Notre Dame du Nil, de Scholastique Mukasonga

Clément Solym - 10.07.2012

Livre - Notre Dame du Nil - Scholastique Mukasonga - Roman


L'auteur est Rwandaise, de minorité Tutsi et lors du génocide qui fit plus de 800 000 victimes, elle a perdu toute sa famille. Installée désormais en Normandie, chacun de ses livres témoigne de son pays (« Rwanda, pays de la Mort ») du drame et de l'horreur, de ses racines profondes, de la haine ethnique.


Cette fois-ci, c'est sous forme de fiction qu'elle se fait l'écho des événements historiques effroyables.

Notre Dame du Nil est un pensionnat de jeunes filles vierges rwandaises, promises à l'élite du pays. Perché sur une haute colline, perdu dans la nature et la brume opaque, parfois inaccessible après les fortes pluies, il est tenu par des religieuses catholiques blanches qui s'évertuent, avec rigidité et ennui, à former ces jeunes filles à devenir de « bonnes épouses, bonnes mères, bonnes citoyennes et bonnes chrétiennes ».


On y côtoie des filles de ministres, de militaires, d'hommes d'affaires, principalement de race Hutu, le « peuple majoritaire ».  Néanmoins, un quota impose une minorité de Tutsis, (« les inyenzi, les cafards, les parasites »), représentée dans le roman par Véronica et Virginia (le double de l'auteur). 


Dans cet espace clos, une vie classique de pensionnat de jeunes filles semble vouloir se dessiner. On y découvre des personnalités diverses, d'un côté les filles sympathiques,  d'un autre, celles plus innocentes et enfin un groupe de filles plus mauvaises et perverses, emmené par Gloriosa, toutes entourées par des religieuses et des enseignants ridicules, un prêtre vicieux, le père Herménégilde, presque caricatural.





Ce livre semble vouloir raconter le quotidien de ce pensionnat, les intrigues entre les pensionnaires (jalousies, humiliations, moqueries…), sans excès et pourtant, au fil des pages, une tension sourde monte peu à peu, semble être annonciatrice d'un drame encore larvé mais profond et monstrueux.

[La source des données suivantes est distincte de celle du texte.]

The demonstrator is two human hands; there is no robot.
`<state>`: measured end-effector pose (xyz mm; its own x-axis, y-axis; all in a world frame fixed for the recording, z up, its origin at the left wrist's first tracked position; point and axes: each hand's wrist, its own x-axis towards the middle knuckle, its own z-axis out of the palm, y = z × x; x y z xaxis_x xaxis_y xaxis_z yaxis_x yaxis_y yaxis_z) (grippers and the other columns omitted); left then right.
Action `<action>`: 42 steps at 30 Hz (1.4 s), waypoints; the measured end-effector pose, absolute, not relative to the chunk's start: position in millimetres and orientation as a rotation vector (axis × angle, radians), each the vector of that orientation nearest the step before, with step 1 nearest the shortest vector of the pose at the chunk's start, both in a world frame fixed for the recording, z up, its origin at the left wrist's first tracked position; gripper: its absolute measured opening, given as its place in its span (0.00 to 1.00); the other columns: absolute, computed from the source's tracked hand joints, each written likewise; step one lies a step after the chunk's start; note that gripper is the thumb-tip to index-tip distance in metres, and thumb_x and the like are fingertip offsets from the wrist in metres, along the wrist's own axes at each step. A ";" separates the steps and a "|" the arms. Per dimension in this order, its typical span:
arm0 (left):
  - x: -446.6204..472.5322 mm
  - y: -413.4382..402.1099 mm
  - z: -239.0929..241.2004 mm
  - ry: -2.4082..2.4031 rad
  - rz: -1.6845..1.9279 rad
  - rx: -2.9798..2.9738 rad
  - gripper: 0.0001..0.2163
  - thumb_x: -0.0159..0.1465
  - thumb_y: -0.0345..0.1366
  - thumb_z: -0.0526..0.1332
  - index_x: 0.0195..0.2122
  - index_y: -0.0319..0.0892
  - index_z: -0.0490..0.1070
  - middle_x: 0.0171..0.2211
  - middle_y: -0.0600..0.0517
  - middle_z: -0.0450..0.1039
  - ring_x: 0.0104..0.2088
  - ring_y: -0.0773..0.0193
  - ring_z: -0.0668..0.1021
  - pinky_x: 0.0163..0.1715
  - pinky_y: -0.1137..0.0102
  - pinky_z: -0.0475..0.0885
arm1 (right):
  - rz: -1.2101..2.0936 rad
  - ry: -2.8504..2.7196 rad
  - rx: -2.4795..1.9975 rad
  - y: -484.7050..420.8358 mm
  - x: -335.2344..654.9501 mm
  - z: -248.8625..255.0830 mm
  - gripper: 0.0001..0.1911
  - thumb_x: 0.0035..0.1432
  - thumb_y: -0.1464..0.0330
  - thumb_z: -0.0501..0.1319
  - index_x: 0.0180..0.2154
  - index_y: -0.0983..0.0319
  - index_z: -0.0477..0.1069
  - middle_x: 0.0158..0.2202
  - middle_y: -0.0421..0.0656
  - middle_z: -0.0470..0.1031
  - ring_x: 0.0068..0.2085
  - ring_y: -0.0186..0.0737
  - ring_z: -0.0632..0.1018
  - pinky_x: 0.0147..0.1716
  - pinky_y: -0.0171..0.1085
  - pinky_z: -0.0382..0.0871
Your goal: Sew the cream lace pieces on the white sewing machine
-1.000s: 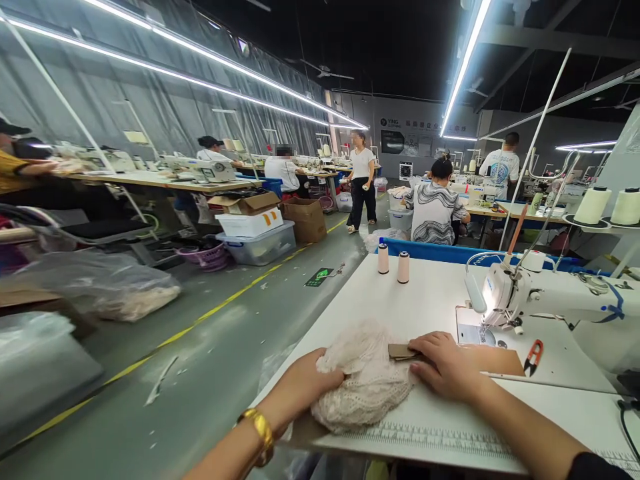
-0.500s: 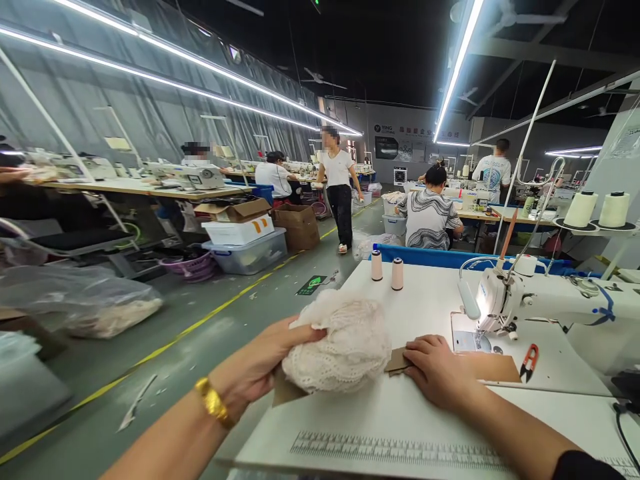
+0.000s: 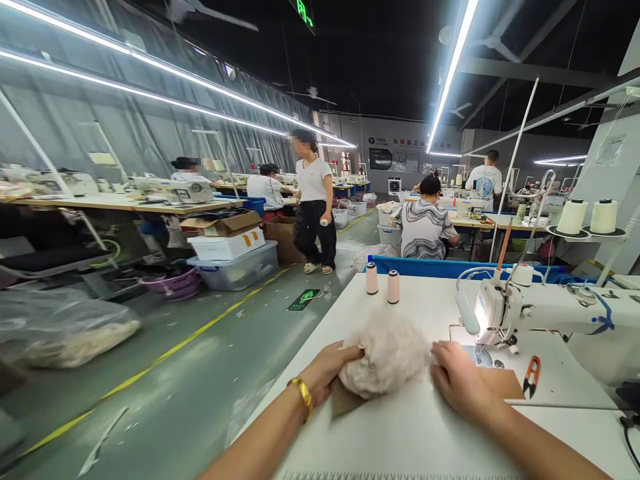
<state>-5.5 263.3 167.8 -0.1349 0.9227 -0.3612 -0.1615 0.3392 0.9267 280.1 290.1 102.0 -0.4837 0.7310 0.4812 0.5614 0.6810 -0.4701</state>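
A bundle of cream lace fabric (image 3: pixel 385 357) lies on the white sewing table (image 3: pixel 425 427) in front of me. My left hand (image 3: pixel 327 370), with a gold bangle on the wrist, grips the bundle's left side together with a brown card piece (image 3: pixel 345 402) under it. My right hand (image 3: pixel 457 380) rests curled against the bundle's right side, on another brown card (image 3: pixel 503 385). The sewing machine (image 3: pixel 545 317) stands just right of my hands, its lamp lit.
Two thread spools (image 3: pixel 381 282) stand at the table's far edge. Red snips (image 3: pixel 531 375) lie by the machine. A person in a white top (image 3: pixel 314 200) walks up the aisle; others sit sewing. Boxes and bins (image 3: pixel 230 250) line the left side, with a bagged fabric pile (image 3: pixel 60 327).
My left hand has set the lace bundle down again nearer the machine. My right hand has stayed beside it. The walking person has come closer along the aisle.
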 end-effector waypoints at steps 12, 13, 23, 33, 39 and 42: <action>-39.2 266.9 172.0 2.099 0.983 1.390 0.18 0.65 0.35 0.68 0.54 0.39 0.70 0.51 0.44 0.76 0.50 0.51 0.79 0.53 0.51 0.75 | 0.528 -2.260 -0.878 271.3 238.0 130.2 0.23 0.65 0.73 0.60 0.61 0.62 0.71 0.58 0.55 0.74 0.59 0.54 0.75 0.60 0.52 0.74; -40.2 261.8 174.7 2.123 1.027 1.479 0.21 0.65 0.37 0.66 0.58 0.38 0.68 0.54 0.41 0.74 0.54 0.47 0.77 0.56 0.49 0.72 | 0.539 -2.266 -0.877 272.6 231.8 129.4 0.23 0.64 0.74 0.61 0.60 0.63 0.71 0.58 0.56 0.74 0.60 0.56 0.75 0.60 0.54 0.74; 8.5 232.8 178.1 1.690 0.828 2.277 0.12 0.61 0.38 0.62 0.44 0.45 0.79 0.32 0.48 0.79 0.40 0.49 0.77 0.49 0.51 0.69 | 0.564 -2.205 -0.857 267.1 243.0 114.6 0.25 0.66 0.72 0.61 0.63 0.60 0.67 0.61 0.57 0.70 0.63 0.57 0.71 0.64 0.59 0.69; 29.0 237.3 237.5 1.544 1.145 1.744 0.15 0.61 0.52 0.64 0.31 0.45 0.70 0.31 0.54 0.72 0.33 0.60 0.73 0.36 0.65 0.68 | 0.776 -1.985 -0.957 208.7 329.5 120.2 0.11 0.70 0.65 0.57 0.51 0.57 0.73 0.52 0.50 0.77 0.54 0.52 0.77 0.54 0.53 0.73; 106.5 193.4 259.9 1.224 1.164 1.331 0.19 0.54 0.54 0.70 0.32 0.44 0.70 0.28 0.55 0.72 0.28 0.64 0.73 0.26 0.71 0.70 | 1.470 -1.559 -0.829 188.4 335.1 136.8 0.37 0.59 0.43 0.67 0.61 0.56 0.70 0.68 0.53 0.68 0.68 0.56 0.68 0.65 0.54 0.60; 145.1 164.9 243.9 1.099 1.157 1.188 0.16 0.52 0.49 0.73 0.31 0.44 0.71 0.29 0.54 0.74 0.31 0.62 0.77 0.32 0.69 0.76 | 1.745 -1.262 -0.569 173.5 335.3 142.1 0.45 0.50 0.38 0.70 0.61 0.57 0.70 0.62 0.52 0.75 0.66 0.56 0.71 0.63 0.53 0.60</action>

L'incitation à la haine ethnique, les humiliations répétées envers une minorité, d'abord sournoises, s'affirment progressivement jusqu'à s'afficher ouvertement, dans la démesure la plus abjecte, sous le regard silencieux des Blancs. La tragédie latente, oppresse le lecteur, devient inévitable comme si, finalement, les prémices du génocide rwandais, avaient déjà pris racine, plus de 30 ans auparavant.


Mais pourtant, ce livre, dans son ensemble, ne semble pas vouloir porter en lui uniquement le poids de la tragédie.  Même si l'horreur est palpable et croissante, le style limpide, le mélange des cultures, des croyances religieuses, les anecdotes au sein de l'école, les personnages parfois drôles, émouvants ou pathétiques, voire exaltés constituent un récit agréable à lire, rarement menaçant ou insoutenable.


L'innocence des jeunes filles, leurs aventures délicates, insolites parfois (Isis, les gorilles, la fille du roi Baudoin…), douces aussi, ne se révéleront cruelles et de plus en plus effroyables qu'au terme du roman. Avant d'être le témoignage d'une tragédie annoncée, il est l'histoire de jeunes filles ardentes, de personnalités déjà affirmées, façonnées par l'impérialisme blanc, élevées dans la conviction qu'il est des races supérieures, malgré elles.